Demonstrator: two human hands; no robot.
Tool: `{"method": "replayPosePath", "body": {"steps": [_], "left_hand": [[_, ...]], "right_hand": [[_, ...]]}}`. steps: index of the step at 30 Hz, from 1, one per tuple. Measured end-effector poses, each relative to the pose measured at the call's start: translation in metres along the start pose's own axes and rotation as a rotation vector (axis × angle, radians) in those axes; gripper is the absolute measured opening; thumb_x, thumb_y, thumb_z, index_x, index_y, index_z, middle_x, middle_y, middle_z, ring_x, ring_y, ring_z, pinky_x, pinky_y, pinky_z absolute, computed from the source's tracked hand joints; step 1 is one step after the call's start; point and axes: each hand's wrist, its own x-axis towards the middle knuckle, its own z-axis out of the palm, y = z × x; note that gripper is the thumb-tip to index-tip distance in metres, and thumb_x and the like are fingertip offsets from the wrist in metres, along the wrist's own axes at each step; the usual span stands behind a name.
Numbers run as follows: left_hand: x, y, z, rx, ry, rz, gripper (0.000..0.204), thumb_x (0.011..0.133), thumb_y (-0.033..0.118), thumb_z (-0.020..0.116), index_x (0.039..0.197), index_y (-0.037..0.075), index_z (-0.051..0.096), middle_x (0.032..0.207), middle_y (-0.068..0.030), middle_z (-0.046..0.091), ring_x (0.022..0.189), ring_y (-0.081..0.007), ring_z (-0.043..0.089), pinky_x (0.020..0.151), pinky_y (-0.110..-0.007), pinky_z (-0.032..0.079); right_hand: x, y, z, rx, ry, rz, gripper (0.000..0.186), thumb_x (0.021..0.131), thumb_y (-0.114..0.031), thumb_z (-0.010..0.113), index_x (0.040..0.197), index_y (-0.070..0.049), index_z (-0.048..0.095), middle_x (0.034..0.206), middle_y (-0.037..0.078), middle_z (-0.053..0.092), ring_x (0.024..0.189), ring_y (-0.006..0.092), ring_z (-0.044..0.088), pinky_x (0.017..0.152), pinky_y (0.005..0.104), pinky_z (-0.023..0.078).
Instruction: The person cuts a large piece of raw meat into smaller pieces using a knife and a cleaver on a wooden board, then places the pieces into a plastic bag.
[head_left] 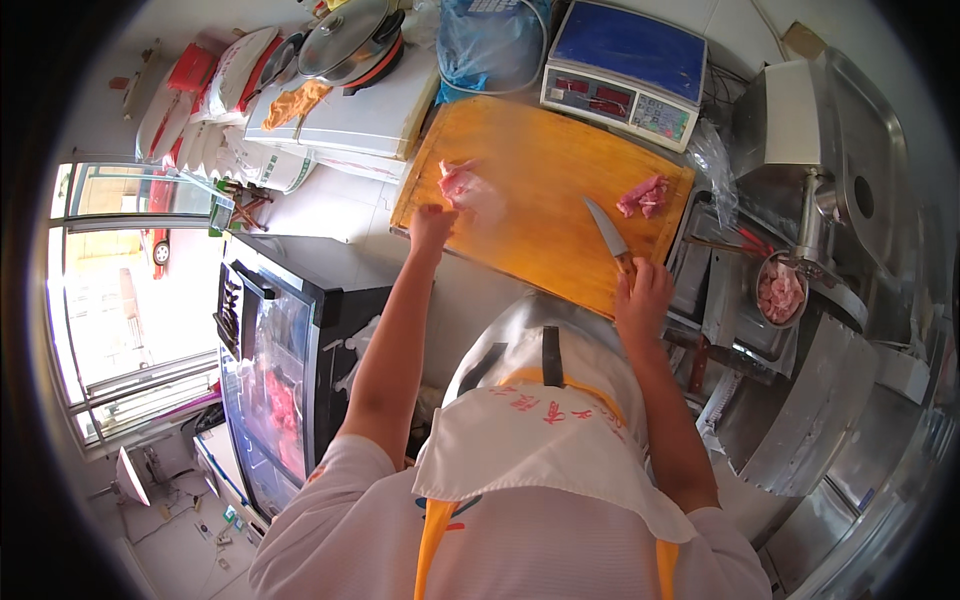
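A knife [607,230] with a brown handle is in my right hand [643,297], its blade resting over the right part of the wooden cutting board [550,190] and pointing away to the left. My left hand [432,228] is closed at the board's near left edge. Just beyond its fingers lies a pale pink piece of raw meat [470,188]; whether they grip its edge is hidden. Several darker red meat pieces [644,196] sit together on the board's right side, past the knife tip.
A blue-topped weighing scale [628,55] stands behind the board. To the right are a meat grinder [812,215] and a bowl of meat pieces [780,292]. A glass-fronted display fridge [270,370] stands at left. A lidded pan [345,45] sits at the back left.
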Motion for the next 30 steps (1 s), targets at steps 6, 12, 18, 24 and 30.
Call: {"method": "replayPosePath", "body": {"steps": [6,12,18,24,30], "left_hand": [[0.036,0.035,0.034,-0.203,-0.105,-0.199,0.016,0.074,0.007,0.077,0.087,0.000,0.072,0.078,-0.0071,0.067,0.071,-0.0173,0.068,0.058,-0.029,0.053],[0.051,0.058,0.027,-0.472,-0.417,-0.243,0.025,0.085,0.016,0.072,0.107,0.005,0.073,0.094,-0.0045,0.072,0.086,-0.0183,0.070,0.078,-0.029,0.056],[0.020,0.144,0.011,-0.624,-0.609,-0.004,0.020,0.088,0.007,0.070,0.107,0.000,0.073,0.098,-0.0077,0.074,0.093,-0.0174,0.071,0.086,-0.030,0.056],[-0.047,0.160,0.007,0.011,-0.353,0.835,0.024,0.084,-0.002,0.073,0.107,0.001,0.072,0.104,-0.0057,0.073,0.096,-0.0164,0.071,0.089,-0.032,0.054],[-0.066,0.026,0.043,0.551,-0.483,0.849,0.035,0.076,-0.004,0.071,0.110,0.005,0.072,0.121,-0.0143,0.070,0.120,-0.0379,0.060,0.108,-0.049,0.047]], "right_hand": [[-0.021,-0.001,-0.022,0.137,-0.034,0.002,0.025,0.094,-0.007,0.070,0.116,-0.004,0.060,0.108,0.017,0.060,0.107,0.0396,0.057,0.093,0.0503,0.046],[-0.029,-0.029,-0.026,0.310,0.000,0.187,0.018,0.097,-0.005,0.066,0.114,-0.002,0.062,0.105,0.017,0.060,0.100,0.0361,0.060,0.087,0.0441,0.051],[-0.009,-0.053,-0.031,0.363,0.029,0.221,0.015,0.100,-0.004,0.063,0.114,-0.001,0.064,0.106,0.017,0.061,0.094,0.0330,0.062,0.081,0.0400,0.052],[0.004,-0.057,-0.023,0.348,0.070,0.157,0.012,0.103,-0.007,0.063,0.114,-0.002,0.065,0.098,0.010,0.061,0.082,0.0201,0.062,0.073,0.0317,0.051],[-0.004,-0.062,-0.021,0.408,0.014,0.220,0.012,0.100,-0.003,0.063,0.112,-0.001,0.065,0.100,0.014,0.062,0.086,0.0282,0.063,0.076,0.0369,0.051]]}}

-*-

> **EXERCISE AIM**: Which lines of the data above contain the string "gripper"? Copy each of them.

> **SOLUTION FOR THIS EXERCISE**:
Tool: `{"method": "replayPosePath", "body": {"steps": [_], "left_hand": [[_, ...]], "right_hand": [[_, ...]]}}`. steps: index of the step at 30 Hz, from 1, one per tuple. Measured end-effector poses, each relative to the pose measured at the call's start: translation in metres along the start pose's own axes and rotation as a rotation vector (axis × angle, radians) in those axes; gripper is the absolute measured opening; thumb_x, thumb_y, thumb_z, index_x, index_y, index_z, middle_x, middle_y, middle_z, ring_x, ring_y, ring_z, pinky_x, pinky_y, pinky_z absolute, computed from the source's tracked hand joints; step 1 is one step after the call's start; point and axes: each hand's wrist, its own x-axis towards the middle knuckle, its own z-axis out of the palm, y = z × x; note that gripper is the thumb-tip to index-tip distance in metres, and thumb_x and the like are fingertip offsets from the wrist in metres, along the wrist's own axes at each step; the usual span stands behind a name.
Numbers run as follows: left_hand: x, y, z, rx, ry, rz, gripper (0.000..0.204), thumb_x (0.011..0.133), thumb_y (-0.033..0.118), thumb_z (-0.020..0.116), index_x (0.039..0.197), index_y (-0.037..0.075), index_z (-0.051..0.096), middle_x (0.032..0.207), middle_y (-0.068..0.030), middle_z (-0.046..0.091), ring_x (0.022..0.189), ring_y (-0.081..0.007), ring_z (-0.043..0.089), pinky_x (0.020..0.151), pinky_y (-0.110..-0.007), pinky_z (-0.032..0.079); right_hand: x, y, z, rx, ry, rz, gripper (0.000..0.186), thumb_x (0.021..0.131), thumb_y (-0.114..0.031), thumb_z (-0.010..0.113), index_x (0.040..0.197), index_y (-0.070..0.049), index_z (-0.048..0.095), middle_x (0.034..0.206), middle_y (-0.037..0.078), middle_z (-0.053..0.092), ring_x (0.024..0.189), ring_y (-0.006..0.092), ring_z (-0.044..0.088), pinky_x (0.017..0.152), pinky_y (0.005..0.104), pinky_z (-0.023..0.078).

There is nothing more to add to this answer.